When we say, "We believe, we are emphasizing that we believe, together with others in the fellowship of faith.
This fellowship of faith includes the whole people of God in every time and every place. It is the people of God, down through the ages as well as the people of God in all the places.
- We are thinking here in terms of the great fellowship of faith which has rejoiced in the goodness and mercy of God down through the centuries of the Church's history: "Thy hand, O God, has guided Thy flock from age to age."
- We are also thinking in terms of the whole Church throughout the world. Whatever divisions, conflicts and tensions there are in today's world, it is still gloriously true that "in Christ, there is no East or West, in Him no South or North, but one great fellowship of love throughout the whole wide earth."
"We believe" - Here, we are thinking of the whole people of God, a great fellowship of faith down the ages and across the world.
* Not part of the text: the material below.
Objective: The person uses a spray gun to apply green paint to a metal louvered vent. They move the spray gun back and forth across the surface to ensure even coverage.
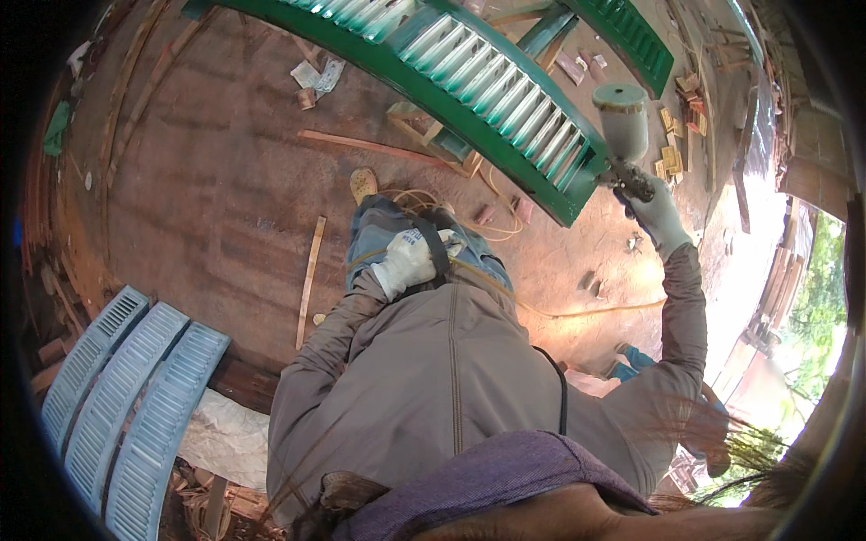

"We believe" - Here, we are reminded that we must learn to look beyond the limitations of our congregation and our own nation. we must learn to look beyond the limitations of the Church in our own time. We must allow our thoughts to grow in size as we think of all that God has done down through the centuries. We must allow the Spirit of God to increase our faith as we consider all that the Lord is doing in different parts of the world today.
- Believing together means exploring our Christian Faith together. It means seeking to understand more fully the foundations of the Christian Faith.
- Believing together means looking more closely - together - at the faith first proclaimed by the apostles, the Gospel which we find in the Scriptures, which speak to us of Jesus Christ.
- Believing together, we commit ourselves to discovering more of the richness of "our common salvation" (Jude 3), the salvation which God has given to each of us through faith in Jesus Christ.
As we turn to the Word of God, seeking to understand all that is meant by salvation in Jesus Christ, we will discover that this is not merely a matter of 'your faith' or my faith.'
Neither you nor I have a part in deciding what is meant by "Christian faith."
We can only come to the Word of God to be taught. We do not bring any ideas of our own. We come to the Scriptures to learn what it means to believe in Jesus Christ.
We do not come with our minds cluttered up with thoughts of our own. We come ready to hear and receive what the Lord is saying to us. We come to receive instruction in "the faith which was once for all delivered to the people of God" (Jude 3). We come to receive teaching from the Scriptures, to be taught the faith which is "according to the Scriptures" (1 Corinthians 15:3-4).
The 'faith' which we will discover in the Bible is a faith which is centred on Jesus Christ, a faith which focuses its chief attention on His death and resurrection (1 Corinthians 15:3-4).
This faith is the faith of the Gospel, the unchanging Gospel, the Gospel which is as relevant today as it was in the days of the apostles.
This Gospel is so profound that even the most mature minds find that they are out of their depth.
It is also so simple that even a child can grasp its basic message: "Jesus loves me, this I know, for the Bible tells me so."
As we seek to understand the Christian Faith, we must allow the love of Jesus Christ to touch our hearts.
Real knowledge of God is not merely an increase in head-knowledge. It is a growing love for the Saviour.
At both the outset and every stage of our study of the Christian Faith, we must learn to say to the Lord, "The greatest thing in all the world is knowing You, loving You, serving You. We want to know You more, to love you more, to serve You more."
This is the attitude for which we must pray, as we seek to learn from God's Word that we might live for God's glory.
When God sees, in us, this heartfelt desire to know Him, to love Him and to serve Him, He will surely use us mightily in His service.